The year was 1978 and this weekend will mark the 40th anniversary of that 4-1 away victory. A significant date and a coincidental opponent, perhaps, because not since have Liverpool opened a campaign so encouragingly before securing a title and if it does somehow happen this season, there is a sense it will be at City’s expense – a club that has travelled far since an era where they gained a reputation as being one of the most chaotic in the country.
Should Brighton, indeed, be beaten at Anfield on Saturday, Liverpool will have won their first three games and inevitably research will follow, examining the last time this happened: what came next and where it led – a hunt for clues as to what the future might hold.
On his introduction at Liverpool nearly three years ago, Jürgen Klopp stressed that a club’s past can be like a rucksack that is continuously heaved around. Considering the time since their last league championship, maybe Liverpool’s currently weighs 29 kilos.
There is a tendency, however, to talk about Liverpool’s history as if it is a chronicle of unbroken success when the reality is far from being absolutely glorious. Liverpool have competed in the top flight 103 times and in the eighteen seasons where they have won the title, only twice has maximum points from their opening three fixtures later resulted in them earning what Bill Shankly would describe as “the real bread and butter.”
That other season, in addition to 1978/79, started around this time 118 years ago.
Since 1990, this sequence of positive starts Liverpool has been accomplished on four occasions and only once did it take them close to where they aspire to be.
Maybe 1990/91 should not be involved in the considerations here because of its proximity to the achievement of the previous campaign. Liverpool were on a roll that autumn, winning an unprecedented eight games in a row. They did not lose until early December but by February, Kenny Dalglish had resigned – a decision nobody had predicted – and they ended up second.
In 1993/94, victories over Sheffield Wednesday, Queens Park Rangers and Swindon included ten goals but Graeme Souness would not avoid the sack and an eighth-place finish represented their lowest under the lights of the Premier League.

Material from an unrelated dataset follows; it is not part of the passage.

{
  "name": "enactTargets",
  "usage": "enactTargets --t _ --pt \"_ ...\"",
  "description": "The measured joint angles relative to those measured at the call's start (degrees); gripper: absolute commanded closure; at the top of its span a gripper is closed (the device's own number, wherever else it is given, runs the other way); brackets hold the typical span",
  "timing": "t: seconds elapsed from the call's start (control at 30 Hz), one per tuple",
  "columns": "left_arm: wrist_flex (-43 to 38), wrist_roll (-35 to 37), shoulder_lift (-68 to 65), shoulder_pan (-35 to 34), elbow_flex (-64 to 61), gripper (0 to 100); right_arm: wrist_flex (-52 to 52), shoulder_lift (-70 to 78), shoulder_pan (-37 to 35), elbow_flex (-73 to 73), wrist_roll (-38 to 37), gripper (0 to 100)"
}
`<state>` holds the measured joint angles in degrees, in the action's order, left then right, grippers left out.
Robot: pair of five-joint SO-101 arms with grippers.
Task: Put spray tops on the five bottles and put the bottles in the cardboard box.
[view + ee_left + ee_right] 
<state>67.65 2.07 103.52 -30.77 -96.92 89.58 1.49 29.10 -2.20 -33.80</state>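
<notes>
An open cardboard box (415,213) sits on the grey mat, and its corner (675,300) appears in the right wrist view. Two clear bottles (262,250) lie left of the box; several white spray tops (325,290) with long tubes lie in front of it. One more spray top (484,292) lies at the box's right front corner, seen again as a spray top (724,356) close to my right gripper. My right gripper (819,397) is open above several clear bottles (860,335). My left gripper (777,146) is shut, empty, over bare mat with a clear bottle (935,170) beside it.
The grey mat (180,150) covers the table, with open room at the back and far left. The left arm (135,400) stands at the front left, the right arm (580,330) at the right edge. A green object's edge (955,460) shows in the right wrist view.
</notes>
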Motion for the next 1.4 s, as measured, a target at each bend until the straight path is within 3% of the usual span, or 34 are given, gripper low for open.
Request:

Though Liverpool would go one better by scoring eleven the next season against Crystal Palace, Southampton and Arsenal, they were fourth come May-time, fifteen points behind Blackburn Rovers. Meanwhile, three 1-0 wins under Brendan Rodgers in 2013/14 did not hint at subsequent flamboyance. Nevertheless, 101 goals – their most in the top flight – was not enough to outdo City under Manuel Pellegrini when and where it mattered.
Beginnings, then, have not always given accurate indication into what the conclusions might be. In 1905/06, Liverpool would endure their worst start ever, losing 3-1, 3-1 and 5-0, before recovering their composure to become champions, while contrastingly they would win three in three in 1969/70 (and eight of their first ten) before a watershed moment at Watford in the FA Cup where Shankly would decide that Tommy Lawrence, Ron Yeats and Ian St John were no longer good enough to play in a team that came fifth.
A few weeks ago, Klopp was emphasising again that the only thing that he can influence is the here and now. And yet, his assertion does not render any potential victory over Brighton as entirely irrelevant merely because of where it hasn’t led that often in the past.
City smashed eleven Premier League bests last season – the most significant of which is surely the 19 point gap between themselves and the second placed side. Most relevantly, they have already set the pace this month with a record that even at this early stage is better than Liverpool's. It shows that Klopp's team remains a challenger and one that will have to find a way to not only start well and finish well but do very well in between too.